A limited company's first financial year begins on the day of its incorporation and ends on its accounting reference date, the end of the financial year. Each successive financial year begins the day following the date the previous balance sheet is made up to and ends on the next accounting reference date. The accounts may be made up to a date not more than seven days before or after the accounting reference date. This flexibility is allowed to enable a company to arrange a year end stock count at a suitable time.

For a new company, its first accounting period starts on the day of incorporation and ends on the last day of the month on which the anniversary of its incorporation falls. The date on which an accounting period ends is known as the company's "accounting reference date". The directors may change the accounting reference date of the company, including its automatically allocated date, provided that the first accounting period is not less than 6 months and not longer than 18 months. After the first period a company can fix its accounting reference date to as short a period as it wishes.

If the limited liability company becomes a subsidiary undertaking or a parent company the accounting periods for the two companies must coincide and in these circumstances, if necessary, a company may extend its accounting reference period even if it has, in the previous five years, extended its accounting reference date. The directors will determine any change in the company's accounting reference date and must notify the Registrar on Form 225. There is a limited exception to this rule provided by Section 227 if consolidation is inconsistent with giving a true and fair view and where the results of the subsidiary are not material.

CHANGING THE ACCOUNTING REFERENCE DATE

A change in accounting reference date is made by notice to the Registrar. A company can change its accounting reference date at any time whether or not that period has already expired provided the time allowed for filing the accounts for that period has not expired.

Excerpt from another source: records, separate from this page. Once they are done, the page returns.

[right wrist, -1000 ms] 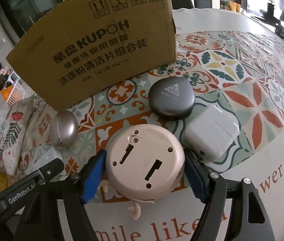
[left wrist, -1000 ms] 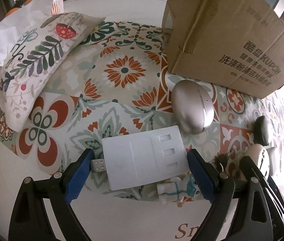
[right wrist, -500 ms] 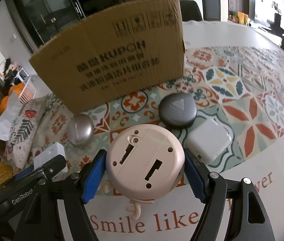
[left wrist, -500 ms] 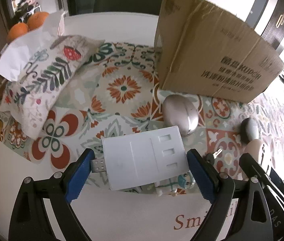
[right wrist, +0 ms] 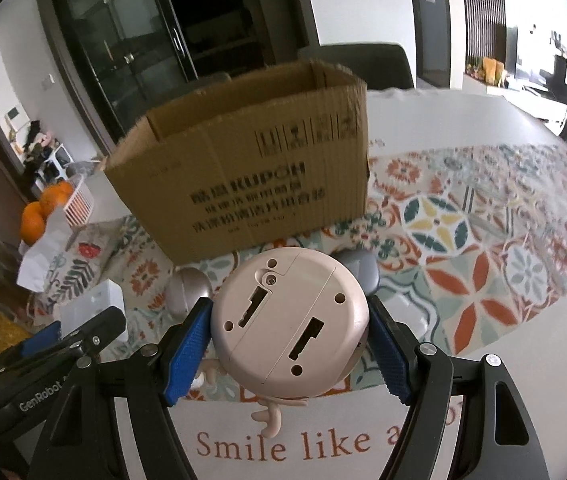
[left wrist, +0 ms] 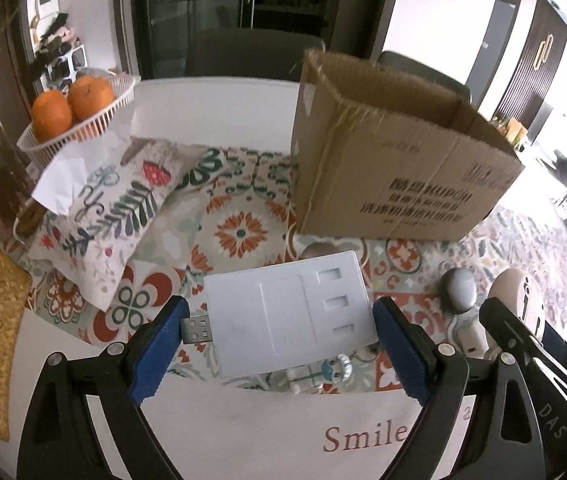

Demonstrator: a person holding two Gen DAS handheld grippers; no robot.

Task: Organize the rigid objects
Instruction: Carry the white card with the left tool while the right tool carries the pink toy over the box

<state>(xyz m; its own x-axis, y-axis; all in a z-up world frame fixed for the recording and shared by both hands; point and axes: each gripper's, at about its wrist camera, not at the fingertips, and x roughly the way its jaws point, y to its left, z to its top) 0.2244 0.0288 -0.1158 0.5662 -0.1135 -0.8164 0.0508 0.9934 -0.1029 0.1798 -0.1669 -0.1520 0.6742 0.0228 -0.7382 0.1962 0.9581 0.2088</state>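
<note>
Patterned tablecloth [right wrist: 463,240] over white tabletop, dark cabinets behind, oranges in a basket [left wrist: 79,128]. Left gripper [left wrist: 279,344] clamped on white USB hub [left wrist: 289,314]; right gripper [right wrist: 289,340] clamped on pink round toy [right wrist: 289,320], both lifted clear. Best carried level, above rim of open cardboard box [right wrist: 243,184], released inside, 1 at a time.

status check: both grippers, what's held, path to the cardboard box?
Left gripper shut on white USB hub. Right gripper shut on pink round toy. Both held clear of the mat. Cardboard box ahead, top open, nothing between.
</note>
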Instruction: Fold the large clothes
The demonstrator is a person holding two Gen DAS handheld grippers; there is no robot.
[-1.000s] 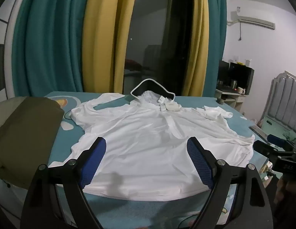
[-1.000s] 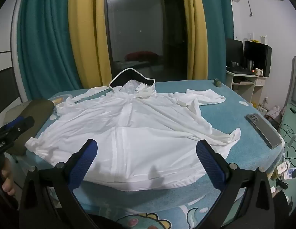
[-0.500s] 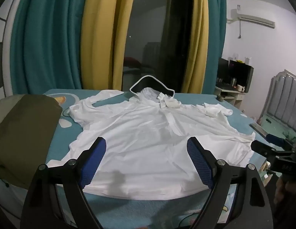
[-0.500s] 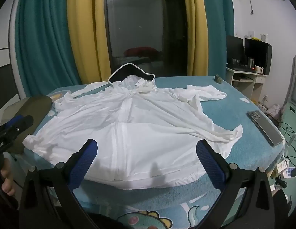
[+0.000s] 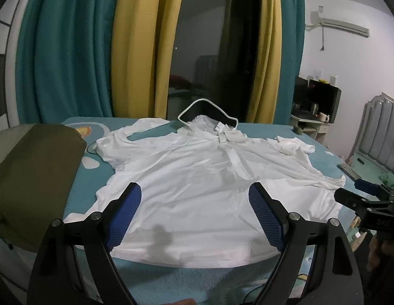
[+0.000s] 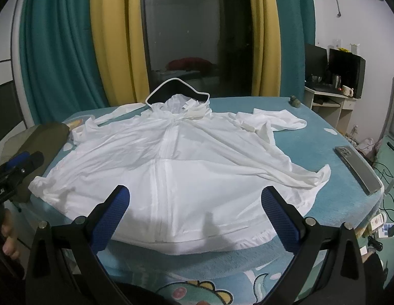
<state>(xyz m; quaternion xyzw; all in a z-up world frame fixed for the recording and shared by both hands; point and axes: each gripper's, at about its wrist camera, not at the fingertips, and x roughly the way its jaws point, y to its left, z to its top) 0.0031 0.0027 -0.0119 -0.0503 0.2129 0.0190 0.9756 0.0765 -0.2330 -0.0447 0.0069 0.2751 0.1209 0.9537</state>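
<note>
A large white hooded zip jacket (image 5: 197, 178) lies spread flat, front up, on a teal table (image 5: 171, 284); it also shows in the right wrist view (image 6: 176, 167). Its hood with a dark brim points to the far edge, and both sleeves lie out to the sides. My left gripper (image 5: 195, 195) is open and empty, held above the hem's left half. My right gripper (image 6: 195, 198) is open and empty above the hem. Each gripper shows at the edge of the other's view: the right one (image 5: 359, 198) and the left one (image 6: 21, 162).
An olive-green folded garment (image 5: 31, 172) lies on the table's left side, also in the right wrist view (image 6: 41, 137). A phone (image 6: 357, 165) lies near the right edge. Teal and yellow curtains (image 5: 135, 50) hang behind. A desk (image 6: 329, 96) stands at the far right.
Both grippers have shifted slightly and the jacket sits a little lower in both views. The jaws stay open. The jacket has not moved.
</note>
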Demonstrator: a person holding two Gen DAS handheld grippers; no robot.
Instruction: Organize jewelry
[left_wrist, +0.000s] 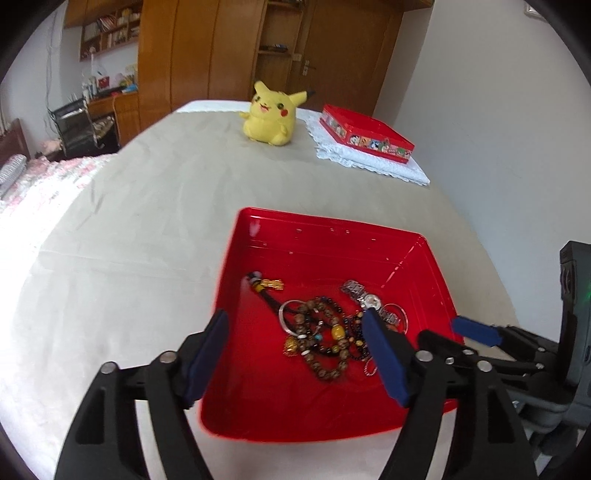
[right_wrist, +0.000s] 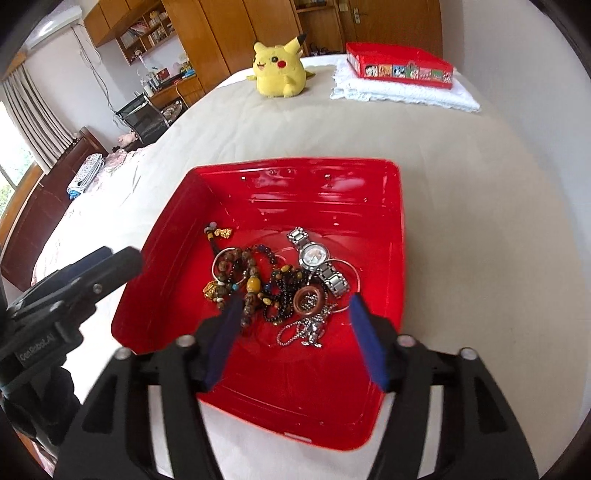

A period cannot be extended beyond 18 months and, except in certain specified circumstances, a company cannot extend its accounting reference date more than once in any five-year period. Where a listed company changes its accounting reference date it must immediately notify a Regulatory Information Service. Additionally, where that change results in an accounting period of 14 months or more an additional interim report will be required.

PREPARATION OF ACCOUNTS

Pursuant to Section 226 a United Kingdom limited company's individual accounts must comply with the provisions of Schedule 4 with respect to the form and content of the profit and loss account, balance sheet and any additional information that is required to be given. There is an overriding provision that the accounts must give a true and fair view of the state of affairs of the company's financial affairs. In circumstances where it is necessary to depart from the provisions of Schedule 4 or other provisions such departure and the reasons for it must be noted in the accounts. In addition to Schedule 4, accounts must be prepared in accordance with accounting standards issued by the Accounting Standards Board. These are stated in Statements of Standard Accounting Practice, issued prior to 1 August 1990, and Financial Reporting Standards, issued after 1 August 1990.

UNITED KINGDOM PARENT COMPANIES

In addition to the requirement to prepare individual accounts, the directors of a company, if it was, at the financial year end, a parent company, must prepare group accounts complying with Schedule 4A in terms of form and content. These group accounts consist of a consolidated balance sheet and a consolidated profit and loss account. The directors of the holding company can, if they so determine, decide not to consolidate the accounts of a subsidiary if it carries out a substantially different activity to the parent and to consolidate the results would result in the true and fair view being obscured.

A parent undertaking is one which: holds the majority of the voting rights in another company. Is a member of another company and has the right to remove or appoint a majority of the directors. Has the right to exercise dominant control either by a right contained in the Memorandum or Articles of Association or by a contractual arrangement. Is a member of the company and controls a majority of the voting rights by agreement with other shareholders. Has a participating interest and either exercises dominant control or the affairs of both companies are managed together.

These definitions of parent and subsidiary undertakings contained in Section 258 apply only for the purposes of determining whether group accounts should be prepared. In all other instances the definitions of parent and subsidiary companies are those contained in Section 736 and Section 736A. Exemptions from the requirement to prepare group accounts are given by Section 228(1) where the parent undertaking is itself a subsidiary undertaking of a company registered in an EU Member State. This exemption is not available to a company which has shares that are listed on the stock exchange of any EU Member State.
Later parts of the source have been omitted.